I think you are.
You think incorrectly.
Oh, yes…I noticed that too.
So, how is an admitted side note, a red herring? Especially when I’m more than willing to argue the point that water is necessary for Baptism.
Gerard, you are the liberal here…you are no different that the dissident theologians being corrected by Pope Pius IX in Tuas Libenter and addressed by Cardinal Manning!
No, I’m not. I’m not feeling the need to add fallible qualfiers to infallible definitions.
You “clarified nothing”…you have interpreted Trent for yourself and told us that St. Alphonsus, Doctor of the Church, was wrong. Can’t you see how silly that makes you look?
You are seriously confused. I clarified the distinction between the time when Baptism was instituted and when Baptism became obligatory. What is it, 5 times now?
St. Alphonsus’ proof was no proof. He is capable of being wrong or is your appeal to authority fallacy preventing you from admititng it? Or do you think Saints are perfect?
Yes, it was. It is how man gains sanctifying grace in the normal economy of salvation. You’ve quoted Pope Pius XII for us several times…I’ll quote him here:
You are equating an address to Italian midwives with multiple infallible definitions from the Magisterium? Guess what? Even Popes can be wrong on this tricky issue. Once again, you make the infallible subordinate to the fallible. You seem to think "because a Pope said it. " It’s magisterial. It’s HOW a Pope says something that determines it’s magisterial weight.
You don’t need metaphysical certitude…moral certitude will suffice.
I don’t have certitude about the exact numbers. I mean, we are not talking “total unanimity” but are we talking a simple majority? What percentage makes the difference? What other hoops do you want me to jump through while you avoid my questions and don’t address the fact that your premise of the fallible interpreting the infallible is modernist nonsense?
St. Alphonsus TAUGHT IT AS DE FIDE! He is a Doctor of the Church and he and all the other theologians for the last 500 years have taught this as well. Why do you think YOU understand Trent better that he does?
Thanks to St. Thomas Aquinas, I understand the Eucharist far better than St. Augustine. The Church has also not adopted Aquinas on certain issues but on those that have an infallible stamp of approval, I have the benefit of greater understanding than Augustine. St. Alphonsus’ argument has not been magisterially approved. Like Limbo, it is not a revealed doctrine. Unlike Limbo, it doesn’t hold together dogmatically.
What? For a Doctor of the Church to cite a Council correctly it would need to be an infallible declaration?
Oh I get it. Only fallible Doctors of the Church (who didn’t know they were Doctors of the Church or Saints at the time ) are free to interpret infallible definitions. No one else is allowed to read the plain definition and understand it as the Church defined it. It has to be redefined by a fallible authority.

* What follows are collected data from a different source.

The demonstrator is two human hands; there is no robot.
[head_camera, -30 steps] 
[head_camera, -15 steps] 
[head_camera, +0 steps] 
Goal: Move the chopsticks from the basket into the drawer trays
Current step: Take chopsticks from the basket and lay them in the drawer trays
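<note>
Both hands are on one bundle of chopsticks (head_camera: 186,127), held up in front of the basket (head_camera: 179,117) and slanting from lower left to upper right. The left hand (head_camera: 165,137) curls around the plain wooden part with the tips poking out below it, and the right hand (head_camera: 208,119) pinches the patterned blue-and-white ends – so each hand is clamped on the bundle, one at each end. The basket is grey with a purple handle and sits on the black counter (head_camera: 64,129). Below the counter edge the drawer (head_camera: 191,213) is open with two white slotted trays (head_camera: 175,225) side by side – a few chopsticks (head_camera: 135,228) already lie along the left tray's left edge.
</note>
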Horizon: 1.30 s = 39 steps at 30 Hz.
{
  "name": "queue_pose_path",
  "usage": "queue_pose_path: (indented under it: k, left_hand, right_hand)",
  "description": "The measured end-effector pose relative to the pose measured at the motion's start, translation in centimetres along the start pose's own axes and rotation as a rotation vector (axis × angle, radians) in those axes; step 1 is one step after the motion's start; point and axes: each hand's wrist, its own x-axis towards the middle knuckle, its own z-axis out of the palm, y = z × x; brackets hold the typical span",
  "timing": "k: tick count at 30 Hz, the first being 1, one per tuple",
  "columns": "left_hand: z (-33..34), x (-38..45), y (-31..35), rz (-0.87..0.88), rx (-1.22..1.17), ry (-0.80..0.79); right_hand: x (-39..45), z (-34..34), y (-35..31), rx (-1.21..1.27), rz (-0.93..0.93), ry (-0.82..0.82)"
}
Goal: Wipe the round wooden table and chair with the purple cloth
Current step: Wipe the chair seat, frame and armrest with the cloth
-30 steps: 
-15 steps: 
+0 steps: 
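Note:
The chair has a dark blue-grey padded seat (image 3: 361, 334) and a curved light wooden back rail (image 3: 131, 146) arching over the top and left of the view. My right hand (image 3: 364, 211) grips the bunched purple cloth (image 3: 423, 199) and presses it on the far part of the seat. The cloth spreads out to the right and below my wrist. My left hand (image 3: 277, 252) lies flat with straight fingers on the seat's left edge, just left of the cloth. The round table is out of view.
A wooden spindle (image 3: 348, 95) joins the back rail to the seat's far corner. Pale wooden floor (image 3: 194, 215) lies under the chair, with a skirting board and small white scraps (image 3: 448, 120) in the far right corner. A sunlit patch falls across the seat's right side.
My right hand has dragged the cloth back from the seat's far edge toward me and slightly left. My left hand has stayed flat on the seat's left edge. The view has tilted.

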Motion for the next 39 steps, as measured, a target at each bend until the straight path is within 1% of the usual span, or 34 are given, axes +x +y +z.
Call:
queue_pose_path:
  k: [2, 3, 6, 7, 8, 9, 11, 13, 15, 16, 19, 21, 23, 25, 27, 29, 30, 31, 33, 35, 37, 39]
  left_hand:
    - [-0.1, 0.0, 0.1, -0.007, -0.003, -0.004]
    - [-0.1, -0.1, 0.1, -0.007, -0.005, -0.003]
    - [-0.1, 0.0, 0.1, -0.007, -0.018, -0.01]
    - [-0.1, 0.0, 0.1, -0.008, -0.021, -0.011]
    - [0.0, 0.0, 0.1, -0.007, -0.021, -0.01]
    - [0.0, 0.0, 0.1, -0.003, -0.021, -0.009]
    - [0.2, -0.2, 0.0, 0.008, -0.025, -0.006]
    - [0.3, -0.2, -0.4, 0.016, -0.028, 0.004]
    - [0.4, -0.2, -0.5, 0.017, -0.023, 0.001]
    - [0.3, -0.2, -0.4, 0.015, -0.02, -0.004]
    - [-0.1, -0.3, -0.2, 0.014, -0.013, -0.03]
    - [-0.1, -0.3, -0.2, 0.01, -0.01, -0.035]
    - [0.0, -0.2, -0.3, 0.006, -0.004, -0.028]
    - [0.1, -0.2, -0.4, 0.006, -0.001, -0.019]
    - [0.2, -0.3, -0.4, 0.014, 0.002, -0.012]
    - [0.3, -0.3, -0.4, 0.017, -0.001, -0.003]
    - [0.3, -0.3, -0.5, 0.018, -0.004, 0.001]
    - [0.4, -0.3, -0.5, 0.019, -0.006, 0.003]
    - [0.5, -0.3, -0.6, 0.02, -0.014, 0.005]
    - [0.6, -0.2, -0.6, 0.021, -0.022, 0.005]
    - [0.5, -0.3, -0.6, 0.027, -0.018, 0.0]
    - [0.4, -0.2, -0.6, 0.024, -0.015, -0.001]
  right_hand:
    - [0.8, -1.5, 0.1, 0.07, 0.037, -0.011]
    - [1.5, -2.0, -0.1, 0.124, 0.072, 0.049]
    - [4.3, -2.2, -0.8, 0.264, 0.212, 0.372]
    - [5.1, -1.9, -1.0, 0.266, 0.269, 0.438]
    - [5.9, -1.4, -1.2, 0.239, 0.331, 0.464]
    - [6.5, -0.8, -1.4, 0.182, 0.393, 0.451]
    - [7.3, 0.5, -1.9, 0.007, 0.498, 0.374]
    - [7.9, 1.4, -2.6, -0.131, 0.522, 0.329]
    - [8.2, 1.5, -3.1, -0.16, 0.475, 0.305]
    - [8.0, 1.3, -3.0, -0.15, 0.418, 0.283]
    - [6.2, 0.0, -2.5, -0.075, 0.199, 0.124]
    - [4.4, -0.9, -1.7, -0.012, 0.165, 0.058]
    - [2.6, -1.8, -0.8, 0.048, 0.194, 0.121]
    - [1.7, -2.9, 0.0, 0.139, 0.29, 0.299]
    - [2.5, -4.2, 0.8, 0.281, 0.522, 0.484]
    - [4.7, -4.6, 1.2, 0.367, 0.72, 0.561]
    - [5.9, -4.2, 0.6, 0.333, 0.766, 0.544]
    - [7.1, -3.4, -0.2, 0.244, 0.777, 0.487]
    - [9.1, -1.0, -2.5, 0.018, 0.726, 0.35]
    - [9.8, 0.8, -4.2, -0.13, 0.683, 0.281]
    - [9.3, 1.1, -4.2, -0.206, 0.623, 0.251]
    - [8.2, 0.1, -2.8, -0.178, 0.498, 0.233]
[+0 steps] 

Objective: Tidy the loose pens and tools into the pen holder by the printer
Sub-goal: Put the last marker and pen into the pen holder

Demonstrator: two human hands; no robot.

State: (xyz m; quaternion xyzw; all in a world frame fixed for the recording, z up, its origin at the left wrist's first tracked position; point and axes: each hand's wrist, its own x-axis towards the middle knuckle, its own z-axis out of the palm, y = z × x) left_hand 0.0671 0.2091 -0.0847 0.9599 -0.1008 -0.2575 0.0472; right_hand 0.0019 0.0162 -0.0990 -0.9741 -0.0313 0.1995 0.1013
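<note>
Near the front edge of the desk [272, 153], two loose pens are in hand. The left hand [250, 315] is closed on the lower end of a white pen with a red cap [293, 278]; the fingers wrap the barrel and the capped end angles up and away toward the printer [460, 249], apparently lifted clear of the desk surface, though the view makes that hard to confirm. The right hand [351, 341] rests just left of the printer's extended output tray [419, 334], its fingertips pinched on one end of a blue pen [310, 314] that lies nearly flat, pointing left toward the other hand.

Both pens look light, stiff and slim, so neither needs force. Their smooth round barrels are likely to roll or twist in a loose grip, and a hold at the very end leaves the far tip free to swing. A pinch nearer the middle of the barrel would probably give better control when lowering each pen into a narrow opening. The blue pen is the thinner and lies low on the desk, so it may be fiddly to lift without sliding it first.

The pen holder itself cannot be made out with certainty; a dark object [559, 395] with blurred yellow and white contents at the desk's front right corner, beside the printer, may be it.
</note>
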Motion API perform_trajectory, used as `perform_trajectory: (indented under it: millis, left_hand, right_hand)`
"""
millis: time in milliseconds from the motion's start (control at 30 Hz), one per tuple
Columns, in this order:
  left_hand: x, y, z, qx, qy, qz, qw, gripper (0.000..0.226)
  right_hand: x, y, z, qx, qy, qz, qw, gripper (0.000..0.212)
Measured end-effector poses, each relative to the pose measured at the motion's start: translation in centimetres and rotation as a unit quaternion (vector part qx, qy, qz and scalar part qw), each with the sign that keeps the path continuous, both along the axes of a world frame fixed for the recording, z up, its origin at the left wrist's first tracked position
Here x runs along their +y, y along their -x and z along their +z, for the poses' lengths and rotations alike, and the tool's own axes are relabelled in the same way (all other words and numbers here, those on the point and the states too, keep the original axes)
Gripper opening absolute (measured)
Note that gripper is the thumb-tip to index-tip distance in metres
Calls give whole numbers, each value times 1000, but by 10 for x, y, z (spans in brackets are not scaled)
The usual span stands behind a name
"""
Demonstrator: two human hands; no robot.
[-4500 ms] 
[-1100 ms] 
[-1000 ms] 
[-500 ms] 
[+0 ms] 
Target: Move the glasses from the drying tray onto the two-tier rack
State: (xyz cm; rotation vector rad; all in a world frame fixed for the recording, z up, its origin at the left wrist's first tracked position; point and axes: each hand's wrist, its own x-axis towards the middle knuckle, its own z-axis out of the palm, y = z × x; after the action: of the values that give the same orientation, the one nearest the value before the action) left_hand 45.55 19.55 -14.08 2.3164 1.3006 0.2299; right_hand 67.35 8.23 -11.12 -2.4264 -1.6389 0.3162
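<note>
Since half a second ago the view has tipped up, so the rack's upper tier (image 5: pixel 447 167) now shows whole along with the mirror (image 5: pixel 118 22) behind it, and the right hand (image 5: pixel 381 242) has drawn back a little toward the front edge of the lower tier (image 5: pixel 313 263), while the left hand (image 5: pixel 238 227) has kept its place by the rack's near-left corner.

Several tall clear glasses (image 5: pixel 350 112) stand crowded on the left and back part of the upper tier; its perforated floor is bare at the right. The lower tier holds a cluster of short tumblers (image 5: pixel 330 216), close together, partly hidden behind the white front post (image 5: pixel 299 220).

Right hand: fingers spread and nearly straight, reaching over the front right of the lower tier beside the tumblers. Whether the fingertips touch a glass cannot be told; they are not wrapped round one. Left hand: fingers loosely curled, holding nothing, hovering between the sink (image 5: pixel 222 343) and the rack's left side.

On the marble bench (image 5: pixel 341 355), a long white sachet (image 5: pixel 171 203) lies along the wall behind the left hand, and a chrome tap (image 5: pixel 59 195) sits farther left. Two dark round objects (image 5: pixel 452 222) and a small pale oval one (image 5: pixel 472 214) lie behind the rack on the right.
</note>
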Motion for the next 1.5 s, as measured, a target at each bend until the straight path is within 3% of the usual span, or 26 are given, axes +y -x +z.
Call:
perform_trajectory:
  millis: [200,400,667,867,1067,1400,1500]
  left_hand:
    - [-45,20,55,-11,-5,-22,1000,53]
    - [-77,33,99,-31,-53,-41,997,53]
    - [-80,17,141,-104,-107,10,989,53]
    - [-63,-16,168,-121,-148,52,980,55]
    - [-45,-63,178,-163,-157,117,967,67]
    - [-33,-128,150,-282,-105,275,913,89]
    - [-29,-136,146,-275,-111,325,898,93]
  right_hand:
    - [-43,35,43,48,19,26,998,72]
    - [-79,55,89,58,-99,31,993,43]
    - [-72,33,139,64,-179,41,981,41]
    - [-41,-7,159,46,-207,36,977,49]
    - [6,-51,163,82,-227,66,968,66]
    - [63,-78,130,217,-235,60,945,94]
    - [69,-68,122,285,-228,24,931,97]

And you’re off your rocker.
Nice. Getting a little desperate I see.
It was a censure of individual theologians who disregarded the common teaching of theologians. Those things that are “theologically certain” or “proximate to the faith” were being denied by the liberal theologians who were doing exactly what you are doing here. That is what would be funny…if it wasn’t so serious.
Here you go again. Adding your own qualifications where it suits you. It wasn’t that they were disregarding the “common consent of theologians” No. Pius XII said," It is also true that theologians must always return to the sources of divine revelation: for it belongs to them to point out how the doctrine of the living Teaching Authority is to be found either explicitly or implicitly in the Scriptures and in Tradition." Baptism of Desire and Blood is not a Divine Revelation. It is not a part of Tradition with a capital “T”
Pius XII is censuring those individuals, theologians included, who were abandoning the teaching of the Church. He is not condemning the common consent of theologians…which is part of the teaching of the Church that is binding on us, as Pius IX clearly teaches in Tuas Libenter.
Pius XII didn’t make exceptions in his pronouncement for “theologians” desperate to cop infallibility that God only gave to the Magisterium.
And Again, you misread Pius IX in Tuas Libenter:
"For, even if it were a matter concerning that subjection which is to be manifested by an act of divine faith, nevertheless, it would not have to be limited to those matters which have been defined by express decrees of the ecumenical Councils, or of the Roman Pontiffs and of this See, but would have to be extended also to those matters which are handed down as divinely revealed by the ordinary teaching power of the whole Church spread throughout the world, and therefore, by universal and common consent are held by Catholic theologians to belong to faith."
It’s not to be held because theologians hold it. It’s held because it’s been taught and handed down as divinely revealed by the ordinary (magisterial) teaching power of the Church. Theologians must hold to it. Again Baptism of Desire is not divinely revealed nor endorsed by the Magisterium of the Church.
Do you know what the Magisterium is?